Read The Lost Stars: Imperfect Sword Online
Authors: Jack Campbell
“I know, but if he starts firing again, you can continue reducing his defenses.” Marphissa pointed to her display, where an image mostly covered with red damage markers represented the enemy ship. “If they are ready to surrender, we can use that battleship, even if only as a source of parts.”
“The snakes won’t surrender, Kommodor,” Mercia insisted.
“I know that,” Marphissa said. “The snakes on my ships didn’t surrender, either. We got rid of them. If the crew on that battleship has finally had enough, they may be eliminating the snakes aboard as we speak.”
“How long do you want me to wait?”
“I’ll let you know.” Marphissa ended the call, feeling annoyed. Mercia might have said she was ready to acknowledge Marphissa’s authority when everything was going her way, but when Marphissa’s orders had conflicted with Mercia’s desires, there had been some obvious friction.
They waited, watching the mauled Syndicate battleship roll and tumble slowly through space. “Are we seeing any signs of what is happening inside?” Marphissa asked.
“Nothing, Kommodor,” Senior Watch Specialist Czilla said. “No messages, no signs of activity, nothing being detected by our other sensors.”
Another five minutes crawled by, while Marphissa tried to decide how much longer to wait before ordering Mercia to open fire again. She felt a perverse desire to stretch out the time before such an order just to punish Mercia for being less than enthusiastically compliant, but rejected the thought. “If nothing happens in five minutes more,” she told Mercia, “you are authorized to resume firing.”
Mercia kept her expression and voice professionally dispassionate as she replied. “Yes, Kommodor. I will have
Midway
in position.”
With just two minutes to go, activity finally occurred.
“Escape pod launch from the Syndicate battleship,” Czilla reported. “Another . . . three . . . four more. They’re coming out fast, lots of them.”
“Get me contact with one of those pods,” Marphissa ordered. “I want to know who is abandoning ship and why. Kapitan Mercia, continue holding your fire until we learn what is going on.”
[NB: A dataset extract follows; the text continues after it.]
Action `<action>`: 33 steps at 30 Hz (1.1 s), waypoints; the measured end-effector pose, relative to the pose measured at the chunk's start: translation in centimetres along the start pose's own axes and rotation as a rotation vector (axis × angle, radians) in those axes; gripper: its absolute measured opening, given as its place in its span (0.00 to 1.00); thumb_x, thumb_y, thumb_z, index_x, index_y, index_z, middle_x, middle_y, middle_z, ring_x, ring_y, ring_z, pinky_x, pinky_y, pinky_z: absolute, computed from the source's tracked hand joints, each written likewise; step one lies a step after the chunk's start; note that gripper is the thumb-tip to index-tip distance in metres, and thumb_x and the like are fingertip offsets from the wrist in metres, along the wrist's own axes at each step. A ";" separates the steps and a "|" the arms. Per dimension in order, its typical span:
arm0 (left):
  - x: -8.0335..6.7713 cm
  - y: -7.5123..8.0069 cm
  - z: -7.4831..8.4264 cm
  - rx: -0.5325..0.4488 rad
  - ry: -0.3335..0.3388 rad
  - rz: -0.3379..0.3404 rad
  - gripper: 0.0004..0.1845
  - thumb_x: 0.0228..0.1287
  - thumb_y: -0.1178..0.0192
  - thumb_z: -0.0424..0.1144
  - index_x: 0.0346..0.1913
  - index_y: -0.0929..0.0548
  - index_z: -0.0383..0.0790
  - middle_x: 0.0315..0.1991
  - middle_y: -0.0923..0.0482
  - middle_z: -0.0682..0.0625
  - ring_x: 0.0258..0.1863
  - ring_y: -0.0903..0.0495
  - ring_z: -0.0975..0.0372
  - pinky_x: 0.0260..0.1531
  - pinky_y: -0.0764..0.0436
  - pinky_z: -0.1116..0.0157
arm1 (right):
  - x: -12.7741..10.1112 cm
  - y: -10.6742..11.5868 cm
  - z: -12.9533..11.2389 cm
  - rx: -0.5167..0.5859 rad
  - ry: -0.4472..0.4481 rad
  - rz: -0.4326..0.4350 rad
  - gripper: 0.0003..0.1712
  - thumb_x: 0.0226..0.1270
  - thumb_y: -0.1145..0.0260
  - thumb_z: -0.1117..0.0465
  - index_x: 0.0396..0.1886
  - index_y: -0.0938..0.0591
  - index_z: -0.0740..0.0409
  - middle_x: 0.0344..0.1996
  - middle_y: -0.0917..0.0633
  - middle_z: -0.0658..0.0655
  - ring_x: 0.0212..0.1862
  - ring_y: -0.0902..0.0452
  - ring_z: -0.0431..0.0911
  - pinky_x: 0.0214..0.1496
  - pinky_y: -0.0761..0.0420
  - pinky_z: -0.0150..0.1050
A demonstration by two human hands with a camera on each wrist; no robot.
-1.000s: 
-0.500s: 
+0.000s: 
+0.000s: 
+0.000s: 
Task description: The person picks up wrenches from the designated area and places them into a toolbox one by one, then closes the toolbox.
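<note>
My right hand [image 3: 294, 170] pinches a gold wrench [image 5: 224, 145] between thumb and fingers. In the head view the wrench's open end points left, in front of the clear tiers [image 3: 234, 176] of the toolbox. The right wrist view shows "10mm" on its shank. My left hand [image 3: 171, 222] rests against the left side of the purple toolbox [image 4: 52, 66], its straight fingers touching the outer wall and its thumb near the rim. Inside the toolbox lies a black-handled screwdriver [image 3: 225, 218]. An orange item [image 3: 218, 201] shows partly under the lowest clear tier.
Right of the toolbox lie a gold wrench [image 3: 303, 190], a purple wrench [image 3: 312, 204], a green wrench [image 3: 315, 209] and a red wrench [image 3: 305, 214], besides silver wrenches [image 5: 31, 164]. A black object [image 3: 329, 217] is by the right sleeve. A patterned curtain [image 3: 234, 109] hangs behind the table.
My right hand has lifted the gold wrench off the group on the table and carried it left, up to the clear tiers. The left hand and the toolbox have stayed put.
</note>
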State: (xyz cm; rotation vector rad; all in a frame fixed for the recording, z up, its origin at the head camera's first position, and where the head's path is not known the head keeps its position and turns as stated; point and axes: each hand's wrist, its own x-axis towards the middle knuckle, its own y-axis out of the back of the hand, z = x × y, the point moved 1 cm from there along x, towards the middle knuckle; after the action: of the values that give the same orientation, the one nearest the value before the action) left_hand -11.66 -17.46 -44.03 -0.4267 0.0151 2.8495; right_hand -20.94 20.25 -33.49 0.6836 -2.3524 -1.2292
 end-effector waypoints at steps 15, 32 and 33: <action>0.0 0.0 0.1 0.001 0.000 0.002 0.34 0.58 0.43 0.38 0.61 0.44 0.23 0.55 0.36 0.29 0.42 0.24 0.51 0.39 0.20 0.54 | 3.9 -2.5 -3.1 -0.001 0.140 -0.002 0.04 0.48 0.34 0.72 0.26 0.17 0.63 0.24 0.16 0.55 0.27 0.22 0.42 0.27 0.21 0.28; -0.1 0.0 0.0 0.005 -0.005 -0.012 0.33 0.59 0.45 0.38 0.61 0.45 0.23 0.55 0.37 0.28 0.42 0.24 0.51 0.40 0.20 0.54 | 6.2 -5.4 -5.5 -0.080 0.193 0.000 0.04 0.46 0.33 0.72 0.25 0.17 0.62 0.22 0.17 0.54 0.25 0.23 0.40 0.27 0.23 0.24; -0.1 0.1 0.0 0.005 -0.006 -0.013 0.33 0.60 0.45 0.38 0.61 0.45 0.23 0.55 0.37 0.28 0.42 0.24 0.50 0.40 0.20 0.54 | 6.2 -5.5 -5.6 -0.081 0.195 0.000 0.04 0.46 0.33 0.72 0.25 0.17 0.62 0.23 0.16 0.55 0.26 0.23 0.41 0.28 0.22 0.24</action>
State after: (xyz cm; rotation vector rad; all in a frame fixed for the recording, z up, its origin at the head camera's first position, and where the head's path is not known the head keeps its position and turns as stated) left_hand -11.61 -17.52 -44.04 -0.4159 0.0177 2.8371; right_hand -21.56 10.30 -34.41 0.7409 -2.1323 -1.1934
“I am not to target the escape pods?” Mercia asked.
“No. We do not— That is no longer policy, not where President Iceni has authority.”
“O brave new world that has such people in it,” Mercia said, citing the old quote usually used sarcastically. But she gave Marphissa a look that was anything but sarcastic or biting. “Sometimes I don’t know whether these new policies are real until I see what President Iceni’s people do when presented with opportunities to violate those policies.”
“I hope you approve,” Marphissa said, her tone sharper than she had intended.
“Yes, Kommodor. My apologies if earlier I did not act with sufficient respect.”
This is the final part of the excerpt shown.